Le froid nous a frappés de plein fouet. Des températures négatives à l’arrivée au parking, ça a de quoi refroidir les ardeurs les plus équatoriales. Nous avons même eu de la neige à Nice, c’est dire !

Le baou de St Jeannet vu de Vence Le baou de St Jeannet vu de Vence

Qu’à cela ne tienne, ce sont seulement 2 séances qui ont eu lieu en salle. L’une au COV (dont l’accueil est légèrement à revoir) avec les jeunes de l’ASPROCEP de Grasse, l’autre à Art-Bloc avec les jeunes de REFLETS. Le reste du temps, nous avons colonisé les falaises plein sud, le plus proche de la mer : l’éternelle Turbie (secteurs des surplombs ou de la Prussik) et le Cap Dramont et son esthétique rhyolite aux couleurs chatoyantes.

Et c’est d’ailleurs au Cap Dramont que la plupart des groupes ont découvert les joies de la corde tendue en parcourant une via corda : entraide, esprit d’équipe, confiance dans la cordée, autant de qualités mises en avant (avec plus ou moins de réussite d’ailleurs) pour aboutir au sommet de l’éperon rocheux, juste en sortie du petit pont de singe (petit mais assez apeurant par grand vent).

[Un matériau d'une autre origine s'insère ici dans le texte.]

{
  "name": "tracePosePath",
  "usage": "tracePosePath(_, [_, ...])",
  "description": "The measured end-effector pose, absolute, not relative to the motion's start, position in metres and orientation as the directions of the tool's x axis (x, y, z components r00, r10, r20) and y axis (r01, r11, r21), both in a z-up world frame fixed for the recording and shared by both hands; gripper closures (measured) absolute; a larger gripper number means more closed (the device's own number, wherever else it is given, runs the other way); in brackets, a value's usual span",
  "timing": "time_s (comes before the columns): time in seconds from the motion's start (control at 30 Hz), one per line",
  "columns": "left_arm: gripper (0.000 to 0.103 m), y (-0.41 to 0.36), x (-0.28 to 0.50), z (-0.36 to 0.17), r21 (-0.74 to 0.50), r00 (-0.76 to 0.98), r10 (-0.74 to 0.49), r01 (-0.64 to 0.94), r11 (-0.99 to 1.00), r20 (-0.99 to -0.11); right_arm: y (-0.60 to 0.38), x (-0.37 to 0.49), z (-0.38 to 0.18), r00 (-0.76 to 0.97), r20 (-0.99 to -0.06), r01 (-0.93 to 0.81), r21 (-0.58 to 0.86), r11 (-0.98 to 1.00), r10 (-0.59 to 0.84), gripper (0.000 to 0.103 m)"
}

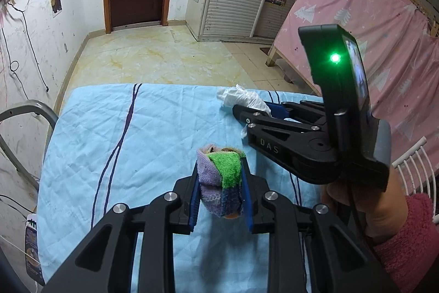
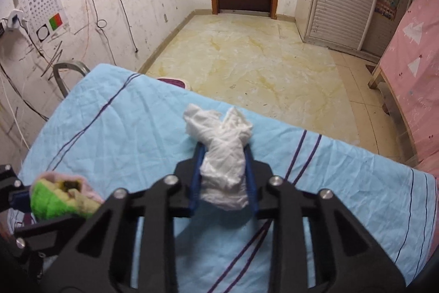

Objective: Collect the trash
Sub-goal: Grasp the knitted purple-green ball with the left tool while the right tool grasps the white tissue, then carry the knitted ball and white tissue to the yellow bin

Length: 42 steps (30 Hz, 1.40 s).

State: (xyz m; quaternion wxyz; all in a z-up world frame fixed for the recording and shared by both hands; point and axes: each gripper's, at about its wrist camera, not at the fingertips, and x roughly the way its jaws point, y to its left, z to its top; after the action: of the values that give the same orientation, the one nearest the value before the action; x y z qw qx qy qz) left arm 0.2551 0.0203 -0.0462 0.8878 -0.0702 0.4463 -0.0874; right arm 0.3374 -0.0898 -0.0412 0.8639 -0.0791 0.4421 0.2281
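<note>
Gripping both scraps, the left gripper (image 1: pixel 221 197) clamps the rolled cloth (image 1: pixel 221 184) at lower centre and the right gripper (image 2: pixel 223 180) pinches the white tissue (image 2: pixel 222 155); no bin shows, so disposal remains.

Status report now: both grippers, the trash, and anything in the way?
Left gripper shut on rolled cloth. Right gripper shut on white tissue. Both over blue sheet. No bin in view, nothing blocking.

Rolled cloth (image 1: pixel 221 183) left of tissue (image 1: pixel 242 98) — both over bedsheet (image 1: pixel 109 142)
</note>
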Motion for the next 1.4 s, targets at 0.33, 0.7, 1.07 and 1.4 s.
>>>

Un franc succès globalement que cette via corda, malgré un départ ombragé et venteux parfois à la limite de conditions nordiques. Heureusement que le soleil attend le grimpeur quelques mètres plus loin ! Bref, des sensations fortes pour tout le monde !

Les journées au Dramont, toujours bien remplies, se sont toutes terminées par un peu de grimpe, généralement au sémaphore où de belles envolées ludiques livrent un paysage époustouflant au grimpeur émérite. Belle récompense pour celui qui atteint le relais.

Les séances à la Turbie ont parfois demandé une autre forme de courage tant le froid était mordant. Les jeunes de l’ISI auront subi la pire journée sans soleil… Quand le lendemain nous passions la journée en t-shirt avec les jeunes de la CLEF !!! Ah la Côte d’Azur ! Tout le monde a cependant mis du sien et chaque séance s’est bien déroulée, avec son lot d’ascension réussies et ratées. Si tous les jeunes sont maintenant très efficaces et autonomes en assurage, la progression gestuelle de certains est impressionnante ! Quelle fierté de les voir dérouiller des voies en 5 dans les règles de l’art, de sentir certains placements délicats par eux-mêmes et mettre ce qu’il faut d’énergie pour atteindre un relais ! Bon, soyons honnêtes, ce n’est pas le cas de tout le monde, mais qu’importe, chacun progresse à son rythme, et c’est aussi un des enseignements de l’escalade.